January 11 is the tenth anniversary of the opening of the US military’s detention facility at Guantanamo Bay in Cuba. As human rights campaigners and prisoners themselves mark the anniversary with protests, a number of commentators have reflected on the significance of the prison’s controversial history, and its continued practise of indefinite detention.
The camp has held 779 foreign captives, and 171 remain.

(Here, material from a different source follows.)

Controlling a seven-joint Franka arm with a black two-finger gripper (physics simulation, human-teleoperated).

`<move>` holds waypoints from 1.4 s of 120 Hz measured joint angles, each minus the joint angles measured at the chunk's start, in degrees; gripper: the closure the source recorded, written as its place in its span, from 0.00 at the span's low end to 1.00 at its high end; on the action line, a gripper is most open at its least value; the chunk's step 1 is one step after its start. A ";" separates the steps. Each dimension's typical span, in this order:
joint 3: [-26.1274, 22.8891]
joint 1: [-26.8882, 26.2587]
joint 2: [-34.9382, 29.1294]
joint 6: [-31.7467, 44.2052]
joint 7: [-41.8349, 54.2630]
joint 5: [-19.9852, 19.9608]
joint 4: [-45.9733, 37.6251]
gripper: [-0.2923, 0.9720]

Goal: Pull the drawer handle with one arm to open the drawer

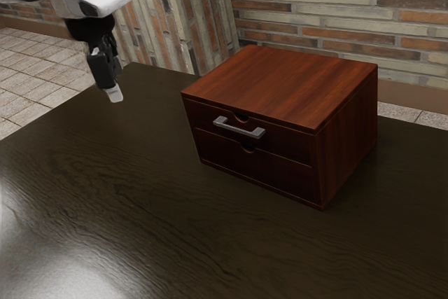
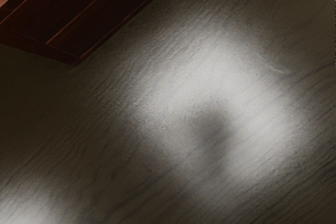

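The tool (image 1: pixel 113 92) hangs above the worktop (image 1: pixel 140 208) near its far edge, at the exterior view's left, gripping nothing; whether it is open or closed cannot be told. The drawer handle (image 1: pixel 239 127) sits on the upper drawer (image 1: pixel 283 141) of the wooden cabinet (image 1: pixel 280 89), well apart from the tool toward the exterior view's right. Both drawers look shut.

The drawer cabinet (image 1: pixel 280 89) is reddish-brown wood grain with a silver handle (image 1: pixel 239 127). The table (image 1: pixel 140 208) is near-black and finely grained. The brick wall (image 1: pixel 336 5) is tan, grey and rust, and the floor tiles (image 1: pixel 35 75) are beige.
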 joint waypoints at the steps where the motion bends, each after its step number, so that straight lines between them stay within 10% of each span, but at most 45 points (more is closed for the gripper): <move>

Only six have been convicted.
Dahlia Lithwick asks on Slate.com whether Americans should ‘remember about forgetting’ the camp, in accepting both its inevitability and invisibility.
In the Guardian, Michael Ratner writes; ‘The story of Guantánamo’s 10th anniversary and the deterioration of civil and human rights in post-9/11 America is a story about what fear will do – the breakdown of a body politic that occurs when a country attacks its own constitution in the name of defending it.’

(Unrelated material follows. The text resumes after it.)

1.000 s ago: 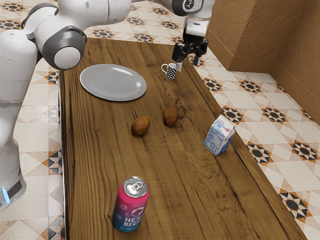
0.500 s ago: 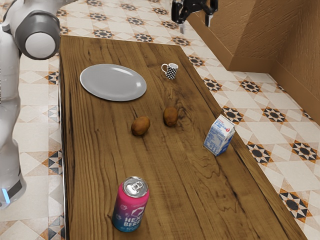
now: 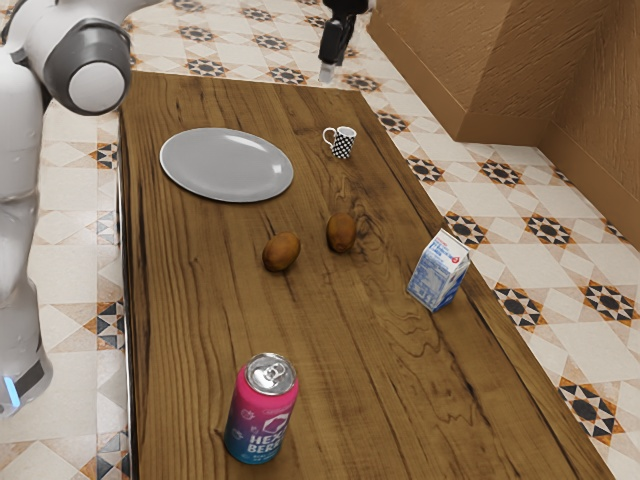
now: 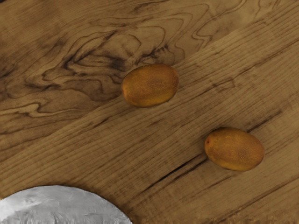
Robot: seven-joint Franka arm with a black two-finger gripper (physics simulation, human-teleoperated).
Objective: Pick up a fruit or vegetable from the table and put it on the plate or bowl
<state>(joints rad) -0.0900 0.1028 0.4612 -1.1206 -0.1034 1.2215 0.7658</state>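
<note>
- Exterior view: my tool (image 3: 328,68) hangs high over the far end of the table (image 3: 380,360), well above everything and touching nothing. It is seen edge-on, so I can't tell if it is wide or narrow. It holds nothing.
- Exterior view: there are two brown kiwi-like fruits mid-table. The left kiwi (image 3: 281,252) is on the exterior view's left and the right kiwi (image 3: 342,232) is just beside it, apart, not touching.
- Exterior view: the grey plate (image 3: 226,164) is bare and sits farther back, toward the exterior view's left, near the fruits but apart from them.
- Exterior view: distractors are a checkered mug (image 3: 341,143) near the far edge, a milk carton (image 3: 438,270) on the exterior view's right and a pink can (image 3: 262,408) up front.
- Wrist view: looking down on wood grain I see one kiwi (image 4: 150,85), a second kiwi (image 4: 234,149) apart from it and the plate's rim (image 4: 56,207) at a corner. I can't match these to left and right.
- Step, my judgement: this is pre-grasp, nothing is picked, and the task has barely begun.
- Next, my judgement: pick one kiwi, bring the tool down over it, straddle its short axis and close. The fruit is rounded and may roll if nudged, and its neighbour is close, so I should come in straight.
</note>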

In Harper’s, Scott Horton concludes that ‘Gitmo will forever be associated with the maxim that justice delayed is justice denied.’
And here, in the New York Times, former detainee Lakhdar Boumediene remembers the ten years he was imprisoned without charge; ‘I went on a hunger strike for two years because no one would tell me why I was being imprisoned. Twice each day my captors would shove a tube up my nose, down my throat and into my stomach so they could pour food into me. It was excruciating, but I was innocent and so I kept up my protest.’